- **Your assignment**
Would you restate the entries below exactly, keeping every line?

- **Data**
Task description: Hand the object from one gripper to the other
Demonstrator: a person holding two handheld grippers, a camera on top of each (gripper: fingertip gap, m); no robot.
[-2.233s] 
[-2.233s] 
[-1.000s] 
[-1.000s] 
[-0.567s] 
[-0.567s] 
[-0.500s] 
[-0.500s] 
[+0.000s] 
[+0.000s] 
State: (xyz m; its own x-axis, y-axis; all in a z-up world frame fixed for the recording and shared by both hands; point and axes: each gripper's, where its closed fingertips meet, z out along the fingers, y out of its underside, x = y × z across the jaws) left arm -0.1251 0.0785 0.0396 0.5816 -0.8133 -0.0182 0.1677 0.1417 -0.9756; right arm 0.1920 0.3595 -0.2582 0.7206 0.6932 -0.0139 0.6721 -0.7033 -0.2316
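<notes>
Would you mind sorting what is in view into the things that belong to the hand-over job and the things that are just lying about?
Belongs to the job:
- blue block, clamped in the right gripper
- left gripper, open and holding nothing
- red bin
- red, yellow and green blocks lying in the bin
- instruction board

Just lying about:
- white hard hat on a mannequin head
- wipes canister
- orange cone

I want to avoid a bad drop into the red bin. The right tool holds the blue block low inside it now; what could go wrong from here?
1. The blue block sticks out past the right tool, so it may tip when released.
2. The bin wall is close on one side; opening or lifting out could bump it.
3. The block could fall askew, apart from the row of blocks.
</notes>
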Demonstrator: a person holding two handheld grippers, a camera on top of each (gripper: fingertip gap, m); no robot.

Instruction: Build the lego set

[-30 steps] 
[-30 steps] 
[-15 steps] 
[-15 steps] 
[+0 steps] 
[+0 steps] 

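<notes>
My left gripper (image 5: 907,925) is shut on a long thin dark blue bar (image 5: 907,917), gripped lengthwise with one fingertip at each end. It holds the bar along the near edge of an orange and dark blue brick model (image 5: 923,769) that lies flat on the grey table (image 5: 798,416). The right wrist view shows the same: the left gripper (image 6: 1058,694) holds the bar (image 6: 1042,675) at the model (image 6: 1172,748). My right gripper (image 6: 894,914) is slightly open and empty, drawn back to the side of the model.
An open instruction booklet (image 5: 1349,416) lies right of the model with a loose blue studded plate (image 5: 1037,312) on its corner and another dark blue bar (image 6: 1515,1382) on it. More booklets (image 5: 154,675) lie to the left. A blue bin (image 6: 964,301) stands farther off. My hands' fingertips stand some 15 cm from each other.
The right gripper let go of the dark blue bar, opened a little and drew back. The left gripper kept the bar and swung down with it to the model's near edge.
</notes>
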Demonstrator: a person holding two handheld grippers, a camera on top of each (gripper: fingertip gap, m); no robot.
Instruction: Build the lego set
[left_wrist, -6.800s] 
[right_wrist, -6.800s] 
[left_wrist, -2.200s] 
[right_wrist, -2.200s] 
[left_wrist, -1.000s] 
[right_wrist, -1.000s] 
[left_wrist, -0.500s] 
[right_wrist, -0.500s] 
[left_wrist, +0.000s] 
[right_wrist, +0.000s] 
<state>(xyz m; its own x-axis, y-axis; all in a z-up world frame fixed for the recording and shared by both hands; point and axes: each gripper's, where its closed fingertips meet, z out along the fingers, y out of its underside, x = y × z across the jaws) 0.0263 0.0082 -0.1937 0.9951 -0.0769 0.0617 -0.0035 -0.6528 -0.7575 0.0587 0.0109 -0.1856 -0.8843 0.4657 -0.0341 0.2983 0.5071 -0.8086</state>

- **Response**
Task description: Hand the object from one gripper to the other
Demonstrator: a person holding two handheld grippers, a camera on top of each (gripper: fingertip gap, m); no robot.
[-2.233s] 
[-2.233s] 
[-1.000s] 
[-1.000s] 
[-0.567s] 
[-0.567s] 
[-0.500s] 
[-0.500s] 
[+0.000s] 
[+0.000s] 
State: (xyz m; its own x-axis, y-axis; all in a z-up world frame fixed for the recording and shared by both hands; point and axes: each gripper's, where its closed fingertips meet, z out along the fingers, y out of its underside, x = y × z across the jaws) left arm -0.1251 0.0785 0.0396 0.5816 -0.8133 -0.0182 0.1677 0.1417 -0.9756; right arm 0.1920 0.3595 -0.2582 0.7206 0.6932 -0.0139 0.6721 -0.7033 -0.2316
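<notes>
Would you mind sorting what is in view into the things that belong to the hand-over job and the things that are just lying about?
Belongs to the job:
- blue block, clamped in the right gripper
- left gripper, open and holding nothing
- red bin
- red, yellow and green blocks lying in the bin
- instruction board

Just lying about:
- white hard hat on a mannequin head
- wipes canister
- orange cone

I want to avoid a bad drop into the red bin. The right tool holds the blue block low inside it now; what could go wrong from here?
1. The blue block sticks out past the right tool, so it may tip when released.
2. The bin wall is close on one side; opening or lifting out could bump it.
3. The block could fall askew, apart from the row of blocks.
</notes>
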Demonstrator: a person holding two handheld grippers, a camera on top of each (gripper: fingertip gap, m); no robot.

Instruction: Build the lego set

[-30 steps] 
[-30 steps] 
[-15 steps] 
[-15 steps] 
[+0 steps] 
[+0 steps] 

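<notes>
My left gripper (image 5: 907,925) is shut on a long thin dark blue bar (image 5: 907,917), gripped lengthwise with one fingertip at each end. It holds the bar along the near edge of an orange and dark blue brick model (image 5: 923,769) that lies flat on the grey table (image 5: 798,416). The right wrist view shows the same: the left gripper (image 6: 1058,694) holds the bar (image 6: 1042,675) at the model (image 6: 1172,748). My right gripper (image 6: 894,914) is slightly open and empty, drawn back to the side of the model.
An open instruction booklet (image 5: 1349,416) lies right of the model with a loose blue studded plate (image 5: 1037,312) on its corner and another dark blue bar (image 6: 1515,1382) on it. More booklets (image 5: 154,675) lie to the left. A blue bin (image 6: 964,301) stands farther off. My hands' fingertips stand some 15 cm from each other.
The right gripper let go of the dark blue bar, opened a little and drew back. The left gripper kept the bar and swung down with it to the model's near edge.
</notes>
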Demonstrator: a person holding two handheld grippers, a camera on top of each (gripper: fingertip gap, m); no robot.
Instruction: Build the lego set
[left_wrist, -6.800s] 
[right_wrist, -6.800s] 
[left_wrist, -2.200s] 
[right_wrist, -2.200s] 
[left_wrist, -1.000s] 
[right_wrist, -1.000s] 
[left_wrist, -0.500s] 
[right_wrist, -0.500s] 
[left_wrist, +0.000s] 
[right_wrist, +0.000s] 
<state>(xyz m; its own x-axis, y-axis; all in a z-up world frame fixed for the recording and shared by both hands; point and axes: each gripper's, where its closed fingertips meet, z out along the fingers, y out of its underside, x = y × z across the jaws) 0.0263 0.0082 -0.1937 0.9951 -0.0769 0.0617 -0.0035 -0.6528 -0.7575 0.0587 0.0109 -0.1856 -0.8843 0.4657 -0.0341 0.2983 0.5071 -0.8086</state>

No additional answer text is required.